- 1/4 cup milk
- 2 tablespoons plus 2 teaspoons unsalted butter
- 8 large eggs
- 1 cup plus 2 tablespoons sugar
- 1 cup bleached all-purpose flour
- 1 teaspoon baking powder
- 1/8 teaspoon salt
- 1 teaspoon pure vanilla extract
- Preheat the oven to 350° F.
- In a small saucepan, warm the milk and 2 teaspoons butter together over medium-low heat. With an electric mixer fitted with a wire whip, beat the eggs and 1 cup of the sugar on medium-high speed until the mixture is pale yellow and thick, and has tripled in volume, about 8 minutes.

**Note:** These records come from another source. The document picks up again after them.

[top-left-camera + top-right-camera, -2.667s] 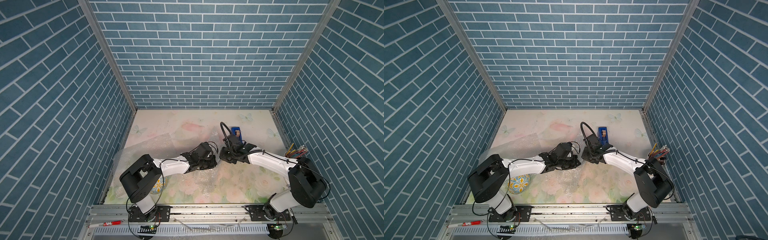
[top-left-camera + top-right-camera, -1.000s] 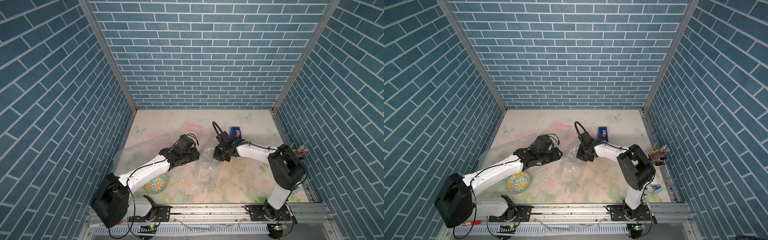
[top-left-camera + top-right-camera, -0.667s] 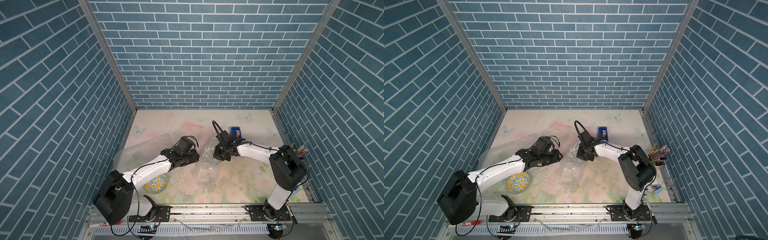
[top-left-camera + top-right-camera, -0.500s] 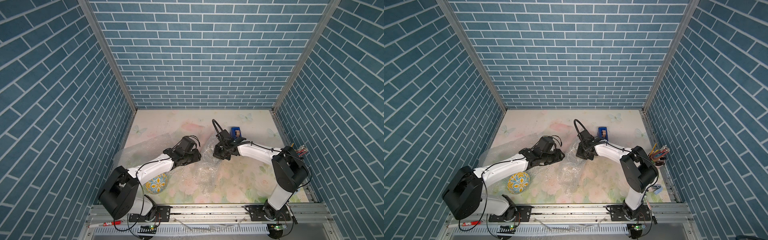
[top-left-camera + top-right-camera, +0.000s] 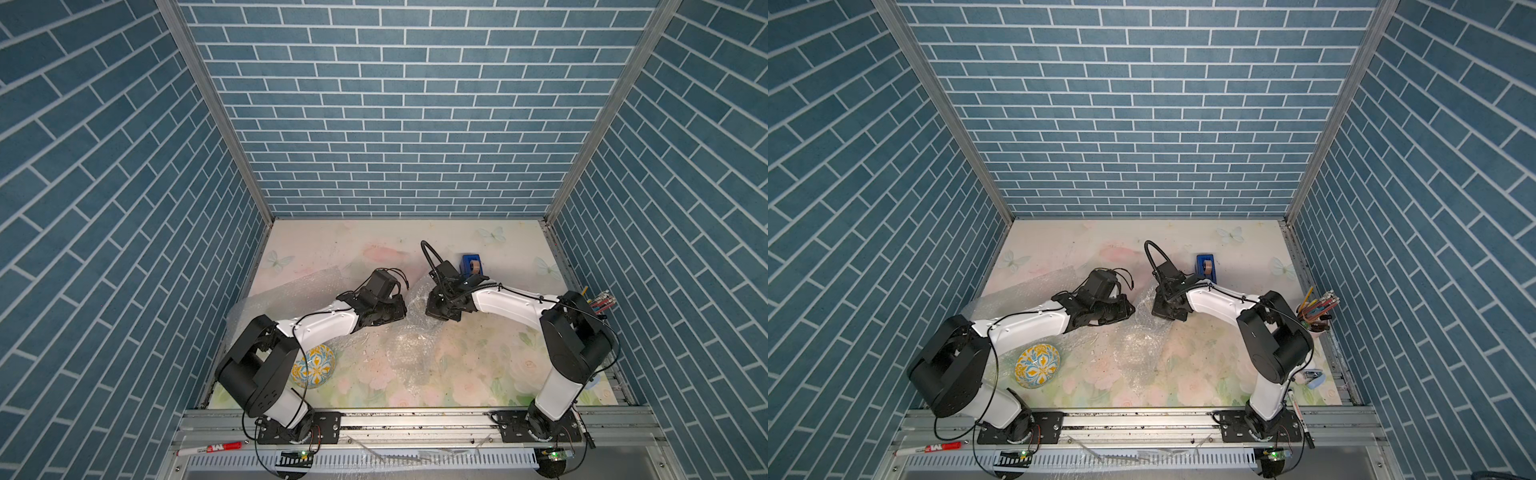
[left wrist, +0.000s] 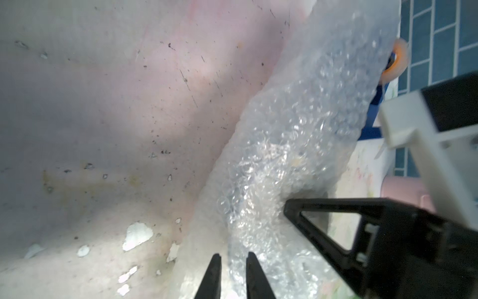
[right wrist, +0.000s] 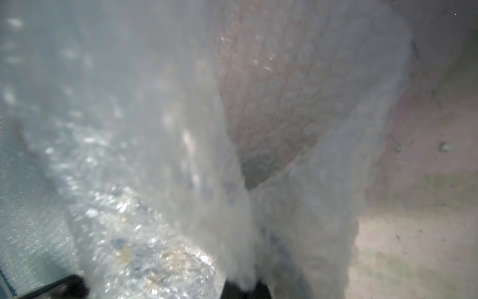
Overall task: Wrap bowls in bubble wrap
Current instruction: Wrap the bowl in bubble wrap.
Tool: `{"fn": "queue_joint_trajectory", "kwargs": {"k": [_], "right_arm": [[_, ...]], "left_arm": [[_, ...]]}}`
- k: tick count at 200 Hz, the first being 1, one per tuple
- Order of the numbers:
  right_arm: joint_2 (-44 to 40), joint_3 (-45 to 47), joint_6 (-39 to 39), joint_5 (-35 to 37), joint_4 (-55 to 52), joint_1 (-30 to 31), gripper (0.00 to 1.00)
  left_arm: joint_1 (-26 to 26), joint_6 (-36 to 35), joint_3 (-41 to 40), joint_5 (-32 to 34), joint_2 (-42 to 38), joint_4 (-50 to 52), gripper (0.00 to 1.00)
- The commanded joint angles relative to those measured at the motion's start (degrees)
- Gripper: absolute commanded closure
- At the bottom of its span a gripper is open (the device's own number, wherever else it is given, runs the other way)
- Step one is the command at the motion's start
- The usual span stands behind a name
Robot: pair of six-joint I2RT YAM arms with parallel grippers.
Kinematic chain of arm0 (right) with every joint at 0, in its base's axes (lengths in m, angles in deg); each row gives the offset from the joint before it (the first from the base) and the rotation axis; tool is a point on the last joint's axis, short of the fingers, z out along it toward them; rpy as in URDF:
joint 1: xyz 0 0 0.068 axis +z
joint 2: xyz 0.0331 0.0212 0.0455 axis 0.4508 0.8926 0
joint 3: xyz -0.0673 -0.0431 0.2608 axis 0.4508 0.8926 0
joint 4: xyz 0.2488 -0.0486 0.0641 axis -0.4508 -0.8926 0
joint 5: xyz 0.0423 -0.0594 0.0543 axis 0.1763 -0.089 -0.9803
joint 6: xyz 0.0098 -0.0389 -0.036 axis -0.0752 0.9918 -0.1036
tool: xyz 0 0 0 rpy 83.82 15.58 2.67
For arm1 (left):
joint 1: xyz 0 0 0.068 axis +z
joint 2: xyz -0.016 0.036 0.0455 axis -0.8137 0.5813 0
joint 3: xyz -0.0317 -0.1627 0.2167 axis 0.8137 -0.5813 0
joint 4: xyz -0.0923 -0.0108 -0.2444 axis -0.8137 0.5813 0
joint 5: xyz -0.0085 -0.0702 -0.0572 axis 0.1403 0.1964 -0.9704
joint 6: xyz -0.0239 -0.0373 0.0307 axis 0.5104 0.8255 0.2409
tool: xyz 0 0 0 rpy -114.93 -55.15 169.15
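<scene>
Nearest us, one yellow-and-blue bowl (image 5: 312,365) sits bare by the left arm's base, likely waiting its turn; mid-table the crumpled bubble wrap (image 5: 415,303) is tented between both arms, we judge to fold it over its load; left gripper (image 6: 232,259) jaws nearly together, pinching a fold; right gripper (image 7: 244,287) clamped on the same sheet. Count: one bowl in plain sight, a second only hinted by blue-yellow tints through the wrap; two sheets, the flat sheet (image 5: 291,291) lying under the left arm; one tape dispenser (image 5: 471,264) farthest back.
</scene>
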Motion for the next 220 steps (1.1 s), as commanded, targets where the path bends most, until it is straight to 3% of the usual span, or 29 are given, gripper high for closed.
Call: {"fn": "queue_joint_trajectory", "kwargs": {"k": [1,32,114,148,220], "right_arm": [[2.2,-0.2,0.9,0.3,0.0,0.3,1.00],[3.2,-0.5,0.8,-0.7,0.6,0.3,0.97],[5.4,1.7,-3.7,-7.7,7.8,0.4,0.99],[1.3,3.0,-5.2,-5.6,7.9,0.3,0.97],[-14.0,0.8,-0.7,4.6,-5.2,-0.7,0.67]], "left_arm": [[-0.4,-0.8,1.8,-0.8,1.8,-0.3,0.86],[-1.0,-0.7,2.8,-0.9,2.4,-0.4,0.92],[-3.7,0.7,6.4,-2.2,7.5,-1.3,0.93],[-4.1,1.4,8.0,-2.2,10.4,0.7,0.93],[-4.1,1.6,8.9,-1.4,13.3,3.5,0.93]]}}
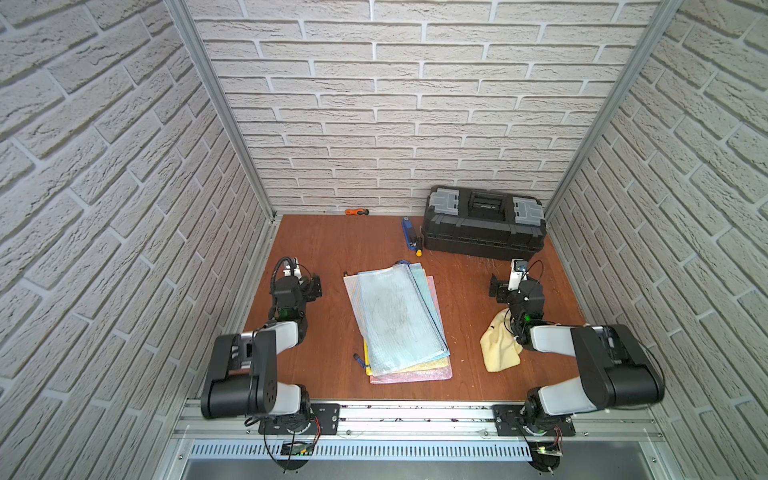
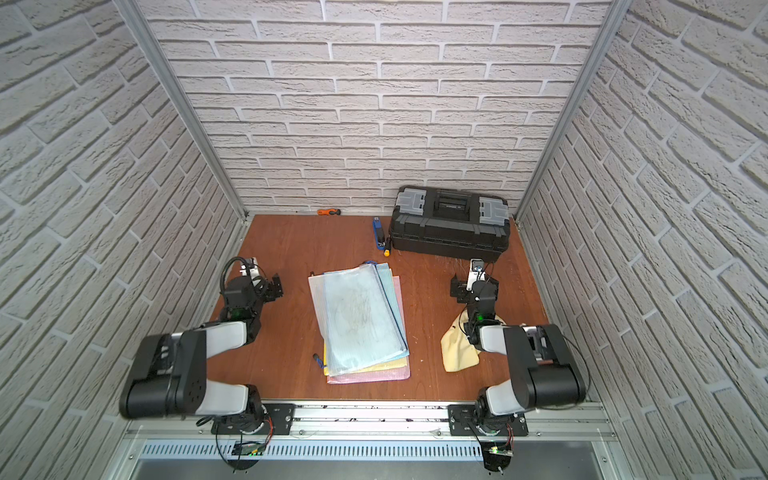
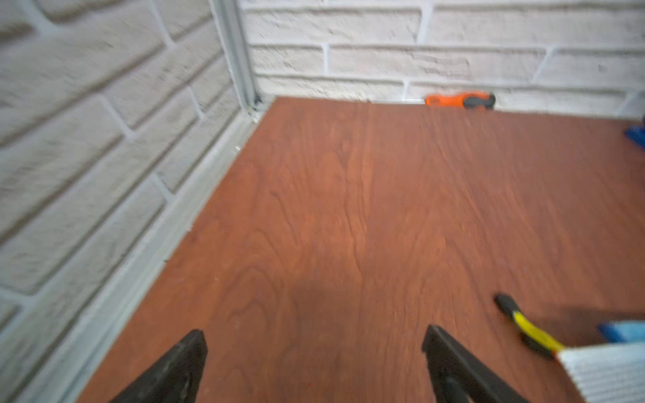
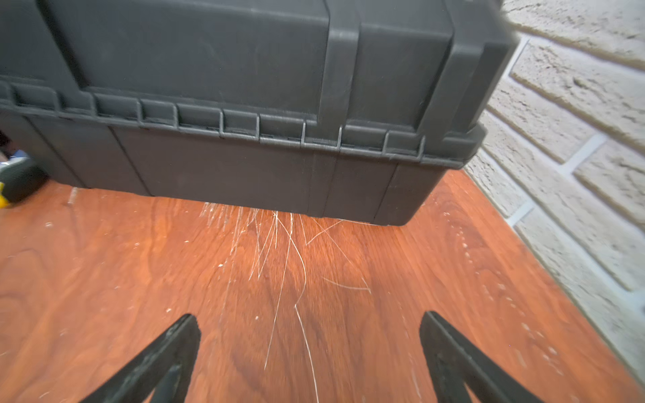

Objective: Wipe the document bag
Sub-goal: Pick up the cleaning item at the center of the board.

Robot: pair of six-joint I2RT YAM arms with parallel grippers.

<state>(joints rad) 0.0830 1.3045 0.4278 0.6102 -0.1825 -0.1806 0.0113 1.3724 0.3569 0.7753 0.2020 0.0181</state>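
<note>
A stack of mesh document bags lies in the middle of the wooden table. The top document bag (image 1: 395,316) (image 2: 361,316) is light blue with dark smudges, over yellow and pink ones. Its white corner (image 3: 607,373) and a black-and-yellow zip pull (image 3: 523,331) show in the left wrist view. A crumpled yellow cloth (image 1: 498,345) (image 2: 457,349) lies right of the stack, partly under my right arm. My left gripper (image 1: 313,286) (image 3: 314,333) is open over bare wood left of the stack. My right gripper (image 1: 496,286) (image 4: 308,315) is open over scratched wood, empty, just beyond the cloth.
A black toolbox (image 1: 484,222) (image 4: 244,104) stands at the back right, close in front of my right gripper. A blue tool (image 1: 408,232) lies left of it. An orange-handled tool (image 1: 357,212) (image 3: 460,100) rests against the back wall. Brick walls enclose three sides.
</note>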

With the mixer on low, beat in the warm milk mixture. Sift the flour, baking powder, and salt into a medium-size mixing bowl. Fold the flour mixture into the egg mixture and blend thoroughly until smooth. Add the vanilla and mix gently. Grease a 17 x 12-inch baking pan or jellyroll pan with 2 teaspoons butter. Sprinkle evenly with the remaining 2 tablespoons sugar. Pour the batter into the pan, spreading it evenly. Bake until the cake springs back when touched, about 15 minutes. Cool for about 2 minutes, then gently flip it out onto a large wire rack or a large sheet of parchment paper. Let cool completely.